**THE PROBLEM:**
Your answer should consist of the lines in the data below that contain "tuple".

[Start of Attachment]

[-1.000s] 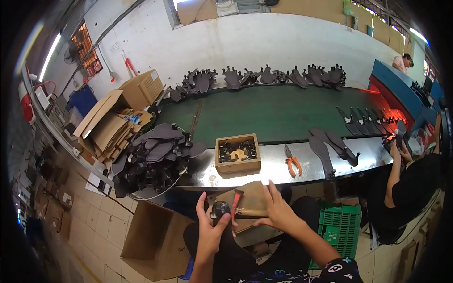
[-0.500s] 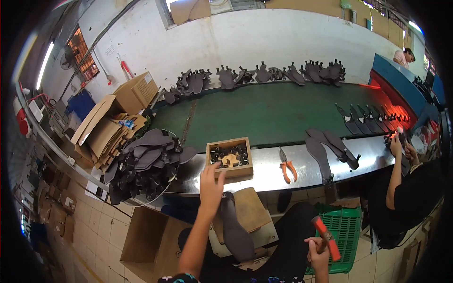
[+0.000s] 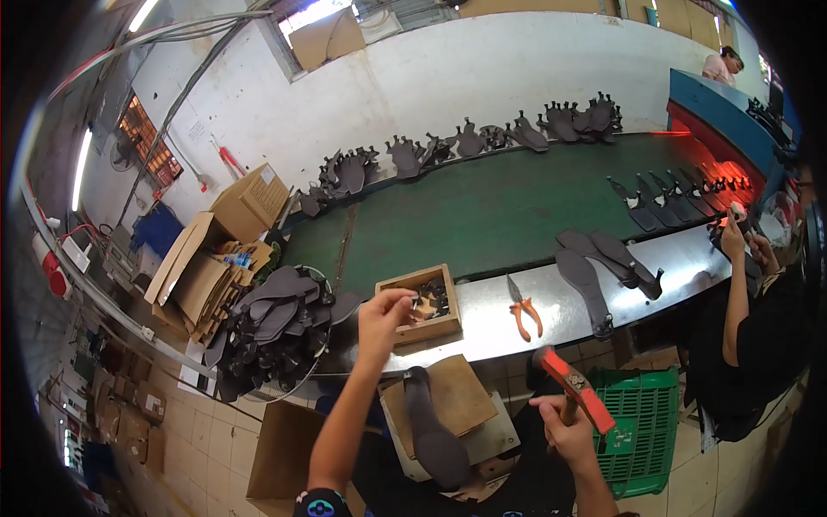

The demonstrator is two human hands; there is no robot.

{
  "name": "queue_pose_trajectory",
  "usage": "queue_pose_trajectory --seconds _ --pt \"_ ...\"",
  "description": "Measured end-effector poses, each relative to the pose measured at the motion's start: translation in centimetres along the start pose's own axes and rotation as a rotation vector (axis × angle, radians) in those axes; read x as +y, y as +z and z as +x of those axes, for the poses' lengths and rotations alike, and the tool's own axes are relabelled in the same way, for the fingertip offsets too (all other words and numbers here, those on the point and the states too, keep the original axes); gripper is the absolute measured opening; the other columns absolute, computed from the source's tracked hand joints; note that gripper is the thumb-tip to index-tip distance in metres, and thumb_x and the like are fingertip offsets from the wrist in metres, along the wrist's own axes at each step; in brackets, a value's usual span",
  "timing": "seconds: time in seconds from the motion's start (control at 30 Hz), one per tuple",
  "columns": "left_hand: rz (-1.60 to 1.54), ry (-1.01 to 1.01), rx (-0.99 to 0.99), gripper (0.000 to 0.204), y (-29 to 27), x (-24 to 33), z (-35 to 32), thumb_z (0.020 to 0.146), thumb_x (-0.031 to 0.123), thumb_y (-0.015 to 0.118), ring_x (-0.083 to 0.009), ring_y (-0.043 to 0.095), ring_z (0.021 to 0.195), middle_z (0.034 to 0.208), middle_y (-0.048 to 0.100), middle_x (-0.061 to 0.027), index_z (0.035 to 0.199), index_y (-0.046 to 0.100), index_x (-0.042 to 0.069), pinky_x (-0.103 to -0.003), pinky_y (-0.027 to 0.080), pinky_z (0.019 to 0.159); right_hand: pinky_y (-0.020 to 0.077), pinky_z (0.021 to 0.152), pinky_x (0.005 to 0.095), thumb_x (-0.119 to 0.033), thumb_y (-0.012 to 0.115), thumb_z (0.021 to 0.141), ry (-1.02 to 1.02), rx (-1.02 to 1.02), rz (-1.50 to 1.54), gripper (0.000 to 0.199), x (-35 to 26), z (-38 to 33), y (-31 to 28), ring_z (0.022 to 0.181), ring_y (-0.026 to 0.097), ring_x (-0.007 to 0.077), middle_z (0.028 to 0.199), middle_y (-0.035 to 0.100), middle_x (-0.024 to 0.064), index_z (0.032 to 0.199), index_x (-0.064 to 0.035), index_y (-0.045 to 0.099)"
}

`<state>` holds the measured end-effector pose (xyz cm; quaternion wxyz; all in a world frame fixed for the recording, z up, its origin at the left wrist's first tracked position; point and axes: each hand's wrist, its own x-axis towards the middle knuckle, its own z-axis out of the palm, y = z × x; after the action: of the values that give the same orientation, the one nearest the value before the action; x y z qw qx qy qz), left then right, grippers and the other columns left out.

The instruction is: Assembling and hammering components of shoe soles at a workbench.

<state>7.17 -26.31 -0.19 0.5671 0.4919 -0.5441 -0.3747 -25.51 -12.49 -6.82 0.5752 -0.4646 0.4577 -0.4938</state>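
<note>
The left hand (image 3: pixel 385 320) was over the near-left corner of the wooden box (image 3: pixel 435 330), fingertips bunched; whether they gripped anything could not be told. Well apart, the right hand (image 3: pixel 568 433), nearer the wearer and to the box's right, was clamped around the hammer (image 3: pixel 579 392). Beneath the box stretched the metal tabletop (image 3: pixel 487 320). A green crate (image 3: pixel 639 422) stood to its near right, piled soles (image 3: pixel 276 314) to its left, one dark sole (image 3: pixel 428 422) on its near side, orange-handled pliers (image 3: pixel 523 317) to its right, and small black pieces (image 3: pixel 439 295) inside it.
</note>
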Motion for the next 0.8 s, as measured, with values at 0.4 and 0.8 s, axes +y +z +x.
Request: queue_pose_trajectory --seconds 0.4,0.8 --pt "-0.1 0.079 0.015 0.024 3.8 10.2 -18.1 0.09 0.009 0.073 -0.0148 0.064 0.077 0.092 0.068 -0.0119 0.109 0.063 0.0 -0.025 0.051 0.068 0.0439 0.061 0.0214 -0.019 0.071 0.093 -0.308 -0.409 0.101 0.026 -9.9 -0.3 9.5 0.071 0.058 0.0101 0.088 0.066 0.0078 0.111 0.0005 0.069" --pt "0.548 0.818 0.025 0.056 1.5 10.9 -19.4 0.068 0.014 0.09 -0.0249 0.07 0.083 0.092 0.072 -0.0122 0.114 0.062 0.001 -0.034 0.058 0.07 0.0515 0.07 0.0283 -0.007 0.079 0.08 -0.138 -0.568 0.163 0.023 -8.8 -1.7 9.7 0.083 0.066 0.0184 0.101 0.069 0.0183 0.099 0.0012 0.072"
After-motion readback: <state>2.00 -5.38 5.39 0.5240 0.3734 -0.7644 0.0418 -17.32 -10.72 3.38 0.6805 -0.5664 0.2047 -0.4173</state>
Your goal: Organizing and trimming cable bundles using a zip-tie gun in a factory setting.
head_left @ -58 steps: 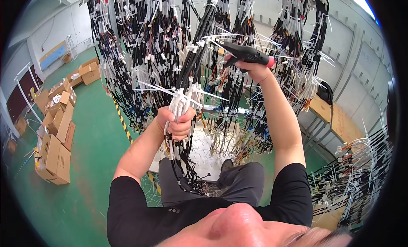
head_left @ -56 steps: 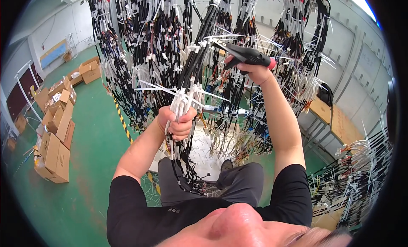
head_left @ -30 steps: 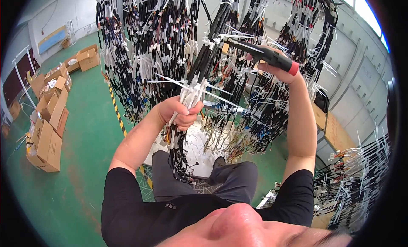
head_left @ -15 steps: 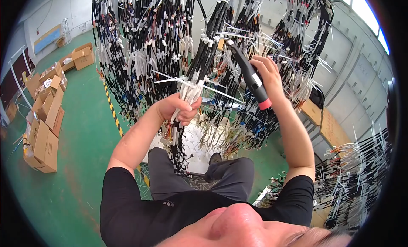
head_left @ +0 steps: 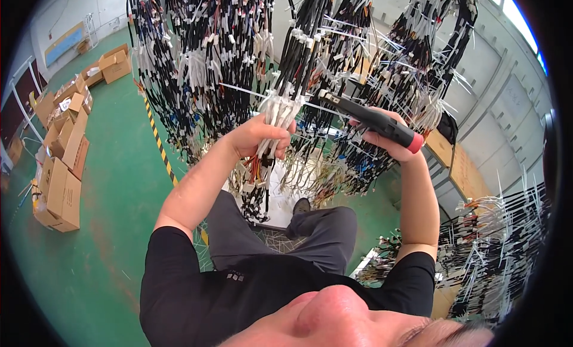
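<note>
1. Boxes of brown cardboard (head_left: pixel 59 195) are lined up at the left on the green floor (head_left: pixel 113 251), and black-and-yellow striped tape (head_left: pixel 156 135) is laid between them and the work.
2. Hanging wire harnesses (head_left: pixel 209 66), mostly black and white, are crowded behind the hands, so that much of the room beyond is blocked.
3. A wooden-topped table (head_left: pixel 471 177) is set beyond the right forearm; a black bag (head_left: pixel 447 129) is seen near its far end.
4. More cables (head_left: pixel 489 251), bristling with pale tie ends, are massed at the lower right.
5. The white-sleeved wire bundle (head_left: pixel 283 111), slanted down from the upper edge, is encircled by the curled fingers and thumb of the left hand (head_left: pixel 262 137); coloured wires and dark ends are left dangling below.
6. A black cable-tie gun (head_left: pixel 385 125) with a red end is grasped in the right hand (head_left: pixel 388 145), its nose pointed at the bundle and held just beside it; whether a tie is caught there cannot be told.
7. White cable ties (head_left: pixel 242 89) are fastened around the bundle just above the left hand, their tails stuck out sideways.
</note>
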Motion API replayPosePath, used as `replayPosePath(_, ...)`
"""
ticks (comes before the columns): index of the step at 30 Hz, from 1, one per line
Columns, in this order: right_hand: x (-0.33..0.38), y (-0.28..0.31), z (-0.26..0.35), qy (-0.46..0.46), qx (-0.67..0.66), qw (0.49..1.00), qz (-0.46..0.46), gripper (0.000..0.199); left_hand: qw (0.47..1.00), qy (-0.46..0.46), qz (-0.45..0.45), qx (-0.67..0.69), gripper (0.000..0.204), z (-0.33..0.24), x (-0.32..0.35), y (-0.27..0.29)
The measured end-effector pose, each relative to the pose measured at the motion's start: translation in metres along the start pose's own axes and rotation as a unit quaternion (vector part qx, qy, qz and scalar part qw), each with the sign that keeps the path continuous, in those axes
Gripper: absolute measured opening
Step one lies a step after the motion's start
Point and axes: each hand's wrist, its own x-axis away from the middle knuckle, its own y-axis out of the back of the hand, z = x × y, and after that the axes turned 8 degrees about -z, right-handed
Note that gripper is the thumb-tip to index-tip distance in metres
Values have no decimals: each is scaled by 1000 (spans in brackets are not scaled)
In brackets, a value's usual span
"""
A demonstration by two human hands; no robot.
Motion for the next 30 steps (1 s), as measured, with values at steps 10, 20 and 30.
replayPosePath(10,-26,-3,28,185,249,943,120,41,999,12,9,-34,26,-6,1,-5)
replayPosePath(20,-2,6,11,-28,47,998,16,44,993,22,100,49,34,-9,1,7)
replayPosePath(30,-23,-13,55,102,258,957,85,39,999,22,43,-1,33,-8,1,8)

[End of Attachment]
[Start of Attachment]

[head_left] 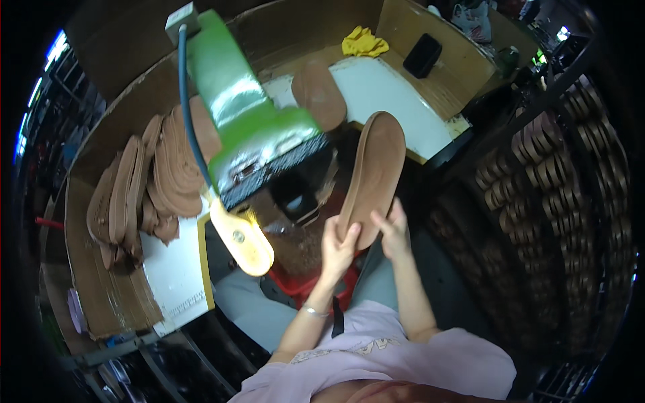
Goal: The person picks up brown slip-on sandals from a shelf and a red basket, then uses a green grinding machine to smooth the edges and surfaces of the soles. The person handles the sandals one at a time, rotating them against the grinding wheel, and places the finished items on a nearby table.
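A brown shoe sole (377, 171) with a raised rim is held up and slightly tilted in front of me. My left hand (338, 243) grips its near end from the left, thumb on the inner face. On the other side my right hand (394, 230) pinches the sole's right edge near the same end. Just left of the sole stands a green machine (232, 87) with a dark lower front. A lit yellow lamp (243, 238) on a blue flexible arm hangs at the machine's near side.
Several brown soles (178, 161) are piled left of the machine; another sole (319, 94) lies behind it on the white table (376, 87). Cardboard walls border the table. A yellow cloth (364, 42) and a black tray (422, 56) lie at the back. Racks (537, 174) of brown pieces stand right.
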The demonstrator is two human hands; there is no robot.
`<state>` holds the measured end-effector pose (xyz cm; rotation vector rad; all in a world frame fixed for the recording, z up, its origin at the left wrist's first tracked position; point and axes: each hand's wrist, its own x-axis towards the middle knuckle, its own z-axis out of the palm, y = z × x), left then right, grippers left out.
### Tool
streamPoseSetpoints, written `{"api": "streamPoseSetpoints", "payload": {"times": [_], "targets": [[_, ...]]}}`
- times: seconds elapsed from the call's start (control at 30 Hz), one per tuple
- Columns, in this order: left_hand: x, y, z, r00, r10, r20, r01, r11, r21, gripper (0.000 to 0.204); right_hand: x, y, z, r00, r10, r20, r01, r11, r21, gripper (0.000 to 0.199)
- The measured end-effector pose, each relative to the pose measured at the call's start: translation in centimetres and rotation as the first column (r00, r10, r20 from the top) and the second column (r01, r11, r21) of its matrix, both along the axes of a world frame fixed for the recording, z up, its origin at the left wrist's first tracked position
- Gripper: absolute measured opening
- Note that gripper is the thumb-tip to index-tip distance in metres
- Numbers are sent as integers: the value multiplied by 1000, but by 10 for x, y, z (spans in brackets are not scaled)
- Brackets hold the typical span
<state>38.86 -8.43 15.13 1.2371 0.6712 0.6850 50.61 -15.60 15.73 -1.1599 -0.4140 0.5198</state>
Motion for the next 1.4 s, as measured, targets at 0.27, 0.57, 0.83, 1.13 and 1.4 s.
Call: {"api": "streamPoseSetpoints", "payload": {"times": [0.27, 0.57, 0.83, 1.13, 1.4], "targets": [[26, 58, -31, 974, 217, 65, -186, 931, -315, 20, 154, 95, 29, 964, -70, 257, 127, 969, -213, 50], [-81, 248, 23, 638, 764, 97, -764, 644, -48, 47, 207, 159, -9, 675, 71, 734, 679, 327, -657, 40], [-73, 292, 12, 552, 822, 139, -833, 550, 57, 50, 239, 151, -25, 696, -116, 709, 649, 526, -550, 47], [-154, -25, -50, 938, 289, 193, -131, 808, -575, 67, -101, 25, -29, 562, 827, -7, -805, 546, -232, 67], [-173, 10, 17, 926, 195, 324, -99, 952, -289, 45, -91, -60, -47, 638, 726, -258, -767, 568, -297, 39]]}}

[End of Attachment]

**TASK OUTPUT:**
  "timing": "seconds: time in seconds from the motion's start (control at 30 Hz), one per tuple",
- times: seconds elapsed from the call's start (control at 30 Hz), one per tuple

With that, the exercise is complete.